Journalist Evan Urquhart was one of a handful of trans people in the court on December 4, 2024, for the arguments. As he watched, he wrote, “Trans stories, and the lives of ordinary trans people, kept coming back to my mind, as I listened to nine cisgender justices debate with two cis lawyers and Chase Strangio about the finer points of what does and does not constitute a law that makes sex-based classifications.”
Those “ordinary trans people” gathered virtually and in person to watch Strangio make history and assess the potential outcome of a case that will have lasting consequences on both transgender and sex-based discrimination. Outside the court, trans people and advocates were bundled tight and practically huddled together to protect themselves against the bitter cold.
After the arguments ended, Strangio left the court and told hundreds of trans folks and allies, “I know we have been the subject of relentless and unjustified attack. But here is the thing, we are in it together.” I watched this clip much later, after an exhausting day of reporting and speaking on trans rights. And even though I am proudly out and surrounded and supported by my trans community, my work in covering the attacks on trans rights—much like being a lawyer championing these issues—can be draining.

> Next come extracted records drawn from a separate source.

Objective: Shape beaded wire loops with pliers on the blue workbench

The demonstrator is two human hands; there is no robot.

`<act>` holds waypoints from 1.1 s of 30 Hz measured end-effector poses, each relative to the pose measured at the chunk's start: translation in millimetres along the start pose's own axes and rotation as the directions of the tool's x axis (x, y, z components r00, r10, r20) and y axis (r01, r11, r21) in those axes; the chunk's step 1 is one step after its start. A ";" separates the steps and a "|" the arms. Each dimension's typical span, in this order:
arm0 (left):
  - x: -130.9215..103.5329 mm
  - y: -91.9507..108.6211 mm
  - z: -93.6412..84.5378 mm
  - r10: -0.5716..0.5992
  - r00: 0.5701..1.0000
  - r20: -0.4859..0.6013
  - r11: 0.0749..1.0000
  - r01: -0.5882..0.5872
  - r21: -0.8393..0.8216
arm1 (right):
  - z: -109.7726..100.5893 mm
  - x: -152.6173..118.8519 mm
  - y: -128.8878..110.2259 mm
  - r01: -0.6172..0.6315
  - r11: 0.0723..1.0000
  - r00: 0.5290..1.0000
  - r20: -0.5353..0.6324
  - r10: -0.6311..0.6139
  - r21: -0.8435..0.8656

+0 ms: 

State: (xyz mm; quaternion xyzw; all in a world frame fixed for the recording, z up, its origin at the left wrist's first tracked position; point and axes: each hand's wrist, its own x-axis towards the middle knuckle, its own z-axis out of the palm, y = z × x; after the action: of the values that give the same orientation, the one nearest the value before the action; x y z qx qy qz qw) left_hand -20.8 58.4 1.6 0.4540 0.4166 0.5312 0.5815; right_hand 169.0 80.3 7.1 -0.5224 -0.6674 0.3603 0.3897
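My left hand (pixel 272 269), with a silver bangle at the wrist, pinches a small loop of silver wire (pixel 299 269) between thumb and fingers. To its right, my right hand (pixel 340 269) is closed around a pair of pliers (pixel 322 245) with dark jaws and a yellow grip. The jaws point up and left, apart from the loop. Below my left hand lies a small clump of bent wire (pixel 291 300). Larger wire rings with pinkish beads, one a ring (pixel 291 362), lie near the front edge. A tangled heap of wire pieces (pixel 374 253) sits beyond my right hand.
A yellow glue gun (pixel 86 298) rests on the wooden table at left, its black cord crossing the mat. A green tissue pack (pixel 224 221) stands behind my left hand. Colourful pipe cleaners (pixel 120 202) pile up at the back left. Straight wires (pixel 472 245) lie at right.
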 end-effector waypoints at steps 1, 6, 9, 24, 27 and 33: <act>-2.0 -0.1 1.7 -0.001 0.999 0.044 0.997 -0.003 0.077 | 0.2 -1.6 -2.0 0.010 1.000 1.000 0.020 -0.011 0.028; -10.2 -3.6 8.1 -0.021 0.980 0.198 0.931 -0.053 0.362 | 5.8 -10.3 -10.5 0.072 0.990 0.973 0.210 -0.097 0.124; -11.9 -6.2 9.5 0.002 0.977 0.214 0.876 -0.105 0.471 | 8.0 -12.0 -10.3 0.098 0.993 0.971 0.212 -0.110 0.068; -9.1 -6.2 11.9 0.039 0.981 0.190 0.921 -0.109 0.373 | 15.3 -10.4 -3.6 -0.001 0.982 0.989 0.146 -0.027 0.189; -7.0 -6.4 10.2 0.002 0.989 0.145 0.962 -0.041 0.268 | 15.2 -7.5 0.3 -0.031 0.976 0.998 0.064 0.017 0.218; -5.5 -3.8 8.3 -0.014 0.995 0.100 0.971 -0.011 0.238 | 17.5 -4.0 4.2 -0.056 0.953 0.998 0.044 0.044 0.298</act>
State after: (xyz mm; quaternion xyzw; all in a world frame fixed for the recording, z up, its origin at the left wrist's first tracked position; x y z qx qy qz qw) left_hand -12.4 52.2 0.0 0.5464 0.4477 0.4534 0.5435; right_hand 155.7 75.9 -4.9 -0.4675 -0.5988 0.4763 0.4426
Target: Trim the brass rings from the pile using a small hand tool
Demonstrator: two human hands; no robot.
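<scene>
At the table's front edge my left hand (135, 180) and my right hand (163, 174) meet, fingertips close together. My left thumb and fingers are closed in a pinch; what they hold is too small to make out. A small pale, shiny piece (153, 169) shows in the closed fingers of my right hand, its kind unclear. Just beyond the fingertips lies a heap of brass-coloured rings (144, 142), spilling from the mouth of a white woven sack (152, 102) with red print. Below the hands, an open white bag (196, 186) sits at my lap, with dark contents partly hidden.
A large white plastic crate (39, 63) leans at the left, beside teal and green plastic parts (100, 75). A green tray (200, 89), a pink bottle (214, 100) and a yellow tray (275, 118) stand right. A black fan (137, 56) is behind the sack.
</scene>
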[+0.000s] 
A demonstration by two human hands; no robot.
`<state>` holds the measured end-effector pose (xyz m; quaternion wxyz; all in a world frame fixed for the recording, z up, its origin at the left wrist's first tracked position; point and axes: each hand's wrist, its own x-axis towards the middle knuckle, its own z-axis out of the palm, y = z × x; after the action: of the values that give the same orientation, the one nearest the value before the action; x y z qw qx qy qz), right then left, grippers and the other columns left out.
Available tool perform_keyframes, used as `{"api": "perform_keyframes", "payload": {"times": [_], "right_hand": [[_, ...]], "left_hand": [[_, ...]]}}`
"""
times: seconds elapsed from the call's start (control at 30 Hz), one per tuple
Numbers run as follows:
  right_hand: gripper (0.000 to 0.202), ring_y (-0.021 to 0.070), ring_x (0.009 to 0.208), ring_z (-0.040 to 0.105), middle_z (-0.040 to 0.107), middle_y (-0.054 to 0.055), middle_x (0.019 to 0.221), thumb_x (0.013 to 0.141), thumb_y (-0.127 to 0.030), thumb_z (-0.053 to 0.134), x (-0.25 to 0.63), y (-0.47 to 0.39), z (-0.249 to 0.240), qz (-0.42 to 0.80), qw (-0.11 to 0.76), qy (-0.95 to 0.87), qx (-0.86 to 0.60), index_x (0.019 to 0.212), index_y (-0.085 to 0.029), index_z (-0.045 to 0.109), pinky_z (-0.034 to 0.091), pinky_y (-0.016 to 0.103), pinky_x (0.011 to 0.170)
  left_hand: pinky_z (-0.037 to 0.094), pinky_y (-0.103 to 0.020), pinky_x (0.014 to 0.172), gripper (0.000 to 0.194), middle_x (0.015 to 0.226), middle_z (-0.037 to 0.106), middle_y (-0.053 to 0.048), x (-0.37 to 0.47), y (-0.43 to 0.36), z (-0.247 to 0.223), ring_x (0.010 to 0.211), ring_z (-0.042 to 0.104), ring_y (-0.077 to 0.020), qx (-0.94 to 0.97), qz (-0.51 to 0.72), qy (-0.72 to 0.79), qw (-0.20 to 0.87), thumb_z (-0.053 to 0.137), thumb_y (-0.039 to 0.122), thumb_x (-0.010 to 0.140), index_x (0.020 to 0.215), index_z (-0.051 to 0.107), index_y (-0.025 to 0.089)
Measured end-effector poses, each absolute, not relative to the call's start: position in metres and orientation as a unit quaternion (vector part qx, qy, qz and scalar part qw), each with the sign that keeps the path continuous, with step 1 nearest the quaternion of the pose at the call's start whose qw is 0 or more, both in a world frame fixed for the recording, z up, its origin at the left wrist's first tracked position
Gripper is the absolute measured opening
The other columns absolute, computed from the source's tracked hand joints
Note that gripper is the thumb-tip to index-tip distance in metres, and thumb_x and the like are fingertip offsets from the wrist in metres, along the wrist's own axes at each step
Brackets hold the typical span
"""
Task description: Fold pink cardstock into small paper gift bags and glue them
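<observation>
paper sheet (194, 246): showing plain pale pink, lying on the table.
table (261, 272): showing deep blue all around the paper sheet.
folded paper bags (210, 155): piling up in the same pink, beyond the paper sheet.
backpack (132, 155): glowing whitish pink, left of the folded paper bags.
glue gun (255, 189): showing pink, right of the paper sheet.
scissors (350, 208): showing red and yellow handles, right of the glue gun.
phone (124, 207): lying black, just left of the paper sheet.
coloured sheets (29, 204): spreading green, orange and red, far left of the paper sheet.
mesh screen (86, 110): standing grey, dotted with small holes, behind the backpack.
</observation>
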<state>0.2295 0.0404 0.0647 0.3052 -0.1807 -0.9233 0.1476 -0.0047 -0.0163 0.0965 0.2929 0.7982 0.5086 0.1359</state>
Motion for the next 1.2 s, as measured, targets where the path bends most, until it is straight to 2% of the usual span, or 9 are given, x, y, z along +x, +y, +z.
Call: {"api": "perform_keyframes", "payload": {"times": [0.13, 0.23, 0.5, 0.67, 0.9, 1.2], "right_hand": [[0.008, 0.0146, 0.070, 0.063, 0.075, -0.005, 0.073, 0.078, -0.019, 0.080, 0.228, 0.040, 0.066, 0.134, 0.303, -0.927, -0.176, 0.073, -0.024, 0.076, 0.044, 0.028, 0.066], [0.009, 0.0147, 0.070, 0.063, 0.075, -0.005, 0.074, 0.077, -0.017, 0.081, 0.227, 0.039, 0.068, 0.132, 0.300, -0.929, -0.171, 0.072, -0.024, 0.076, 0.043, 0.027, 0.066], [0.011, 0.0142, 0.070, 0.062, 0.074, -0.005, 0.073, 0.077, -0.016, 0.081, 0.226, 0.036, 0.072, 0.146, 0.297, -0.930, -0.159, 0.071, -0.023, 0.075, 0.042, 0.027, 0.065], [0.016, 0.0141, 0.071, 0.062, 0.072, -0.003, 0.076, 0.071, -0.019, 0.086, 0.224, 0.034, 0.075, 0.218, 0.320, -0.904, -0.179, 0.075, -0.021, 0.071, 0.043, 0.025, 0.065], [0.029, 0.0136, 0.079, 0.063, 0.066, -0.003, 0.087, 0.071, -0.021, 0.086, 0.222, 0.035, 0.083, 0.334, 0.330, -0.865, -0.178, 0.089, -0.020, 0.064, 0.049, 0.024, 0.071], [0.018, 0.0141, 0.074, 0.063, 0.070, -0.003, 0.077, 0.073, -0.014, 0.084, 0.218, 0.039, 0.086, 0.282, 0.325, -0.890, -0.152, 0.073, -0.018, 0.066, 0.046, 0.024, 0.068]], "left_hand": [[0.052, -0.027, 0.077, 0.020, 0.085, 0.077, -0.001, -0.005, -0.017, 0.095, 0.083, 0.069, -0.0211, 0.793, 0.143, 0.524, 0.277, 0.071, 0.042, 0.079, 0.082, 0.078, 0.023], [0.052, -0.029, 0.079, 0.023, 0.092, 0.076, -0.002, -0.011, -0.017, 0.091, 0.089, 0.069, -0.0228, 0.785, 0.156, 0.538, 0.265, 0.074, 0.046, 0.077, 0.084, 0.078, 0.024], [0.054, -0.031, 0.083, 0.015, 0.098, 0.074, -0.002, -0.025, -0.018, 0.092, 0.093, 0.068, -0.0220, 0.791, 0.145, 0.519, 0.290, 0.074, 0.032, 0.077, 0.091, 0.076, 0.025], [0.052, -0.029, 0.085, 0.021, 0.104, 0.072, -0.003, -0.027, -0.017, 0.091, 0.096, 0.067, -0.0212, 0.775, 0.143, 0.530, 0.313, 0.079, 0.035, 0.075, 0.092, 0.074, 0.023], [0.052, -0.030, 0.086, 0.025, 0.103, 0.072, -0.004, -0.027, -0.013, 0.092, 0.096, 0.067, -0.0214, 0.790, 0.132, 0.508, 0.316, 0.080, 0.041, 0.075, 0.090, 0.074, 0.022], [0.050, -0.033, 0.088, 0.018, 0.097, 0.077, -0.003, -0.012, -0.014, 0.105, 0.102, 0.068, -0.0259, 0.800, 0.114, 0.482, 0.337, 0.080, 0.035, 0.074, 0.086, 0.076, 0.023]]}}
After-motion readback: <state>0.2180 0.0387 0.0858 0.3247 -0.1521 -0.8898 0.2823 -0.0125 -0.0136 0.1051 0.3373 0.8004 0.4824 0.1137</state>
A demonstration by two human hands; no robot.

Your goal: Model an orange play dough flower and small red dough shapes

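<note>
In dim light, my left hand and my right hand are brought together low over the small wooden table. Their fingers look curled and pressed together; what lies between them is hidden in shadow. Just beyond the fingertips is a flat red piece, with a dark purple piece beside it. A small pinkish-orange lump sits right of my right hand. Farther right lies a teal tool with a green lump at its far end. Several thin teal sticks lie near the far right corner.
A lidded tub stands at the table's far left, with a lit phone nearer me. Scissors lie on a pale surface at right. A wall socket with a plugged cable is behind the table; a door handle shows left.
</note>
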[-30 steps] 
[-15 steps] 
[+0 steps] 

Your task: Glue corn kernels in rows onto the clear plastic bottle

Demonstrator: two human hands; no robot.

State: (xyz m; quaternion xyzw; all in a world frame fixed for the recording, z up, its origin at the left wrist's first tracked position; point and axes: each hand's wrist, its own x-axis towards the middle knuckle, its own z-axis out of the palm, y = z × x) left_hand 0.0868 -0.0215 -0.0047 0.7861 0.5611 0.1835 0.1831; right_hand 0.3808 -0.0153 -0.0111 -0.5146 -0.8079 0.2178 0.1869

No matter how the case is resolved—which looks bleak amid a conservative majority—Strangio bravely living his truth remains one of the most powerful aspects of the day in and outside the Supreme Court. “If nothing else, I’ve lived this health care. It has enabled me to stand before them at that lectern,” he told New York magazine before the arguments. “So that is a truth that is undeniable, that will be present in the courtroom, that certainly the other trans people who will be present in the courtroom will understand.”
As we await the assaults on our identity that are sure to come, knowing he’s around offers me the same reassurance as when I was a teenager. Strangio just makes me feel braver. “I love being trans,” he said to the crowd outside the Supreme Court. “I love being with you. And we are going to take care of each other.”